Erdoğan warns against sabotaging reconciliation process
by Anadolu Agency
May 29, 2014 - 12:00 am GMT+3
by Anadolu Agency
May 29, 2014 12:00 am
AĞRI — Demonstrators have blocked a highway in southeast Turkey and seized a soldier, exposing the fragility of a reconciliation process which Prime Minister Tayyip Erdoğan launched with PKK leader Abdullah Öcalan in 2012 to try to end a three-decade insurgency which has killed 40,000 people, a move long unthinkable in the face of strong nationalist opposition.
"You have stuck up for the reconciliation process. I believe you will not allow the process to be sabotaged," Erdoğan told thousands of his AK Party supporters in the eastern and predominantly Kurdish province of Ağrı, near the Iranian border, on Wednesday.
"Those who feed on blood and chaos will try and spoil the process."
Outlawed Kurdistan Workers Party (PKK) militants abducted the army sergeant on Tuesday after setting fire to his car at a roadblock they built between Diyarbakır and Bingöl provinces, prompting a military operation to rescue him, security sources said.

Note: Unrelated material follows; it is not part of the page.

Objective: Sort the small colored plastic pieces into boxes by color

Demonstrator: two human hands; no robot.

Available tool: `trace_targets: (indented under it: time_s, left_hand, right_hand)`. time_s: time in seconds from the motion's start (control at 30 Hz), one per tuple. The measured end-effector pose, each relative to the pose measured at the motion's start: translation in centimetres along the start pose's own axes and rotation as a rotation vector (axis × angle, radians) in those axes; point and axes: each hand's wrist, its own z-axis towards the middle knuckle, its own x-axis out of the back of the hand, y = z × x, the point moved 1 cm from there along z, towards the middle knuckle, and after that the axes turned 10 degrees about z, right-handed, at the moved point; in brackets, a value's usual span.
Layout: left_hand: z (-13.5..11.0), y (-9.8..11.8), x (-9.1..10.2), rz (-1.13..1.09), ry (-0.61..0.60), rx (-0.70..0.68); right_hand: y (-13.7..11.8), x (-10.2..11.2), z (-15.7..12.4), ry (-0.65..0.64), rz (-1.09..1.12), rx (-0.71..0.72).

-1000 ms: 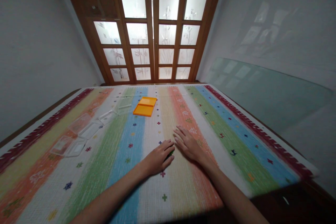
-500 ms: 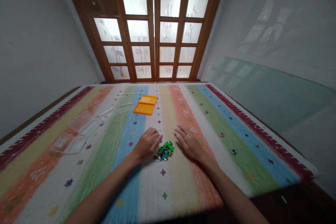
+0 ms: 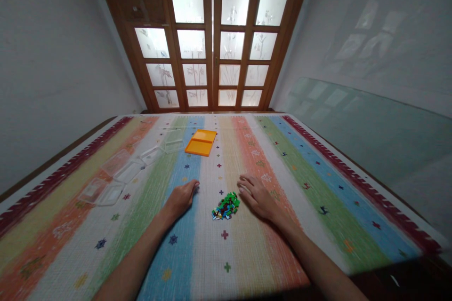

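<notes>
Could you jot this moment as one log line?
left hand: curled, inside hidden, apart from small pieces | right hand: fingers extended, beside small pieces | small pieces: piled on striped cloth | orange case: open, beyond hands

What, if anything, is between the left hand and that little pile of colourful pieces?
Nothing visible stands in the way: only the striped cloth shows between the left hand and the pile. The orange case lies farther back.
</notes>
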Motion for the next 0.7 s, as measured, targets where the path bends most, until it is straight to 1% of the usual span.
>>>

The militants have blocked various points along the highway with trucks and cars seized over the past four days in protest at the construction of several military outposts.
Security forces briefly reopened the road on Tuesday evening after sporadic clashes, but had to close it again as the protesters used excavators to dig parts of it up.
The PKK took up arms against Turkey in 1984 with the aim of carving out a separate state in the southeast for the country's Kurds, which make up around 20 percent of the population but have long been denied basic political and cultural rights.
PM Erdoğan has staked considerable political capital in peace efforts, widening cultural and language rights at the risk of alienating parts of his grass roots support base.
A ceasefire called by the militant leader in March 2013 has largely held, but the PKK halted a rebel withdrawal to bases in northern Iraq last summer, complaining at a lack of progress in the process. There has been sporadic violence in recent months.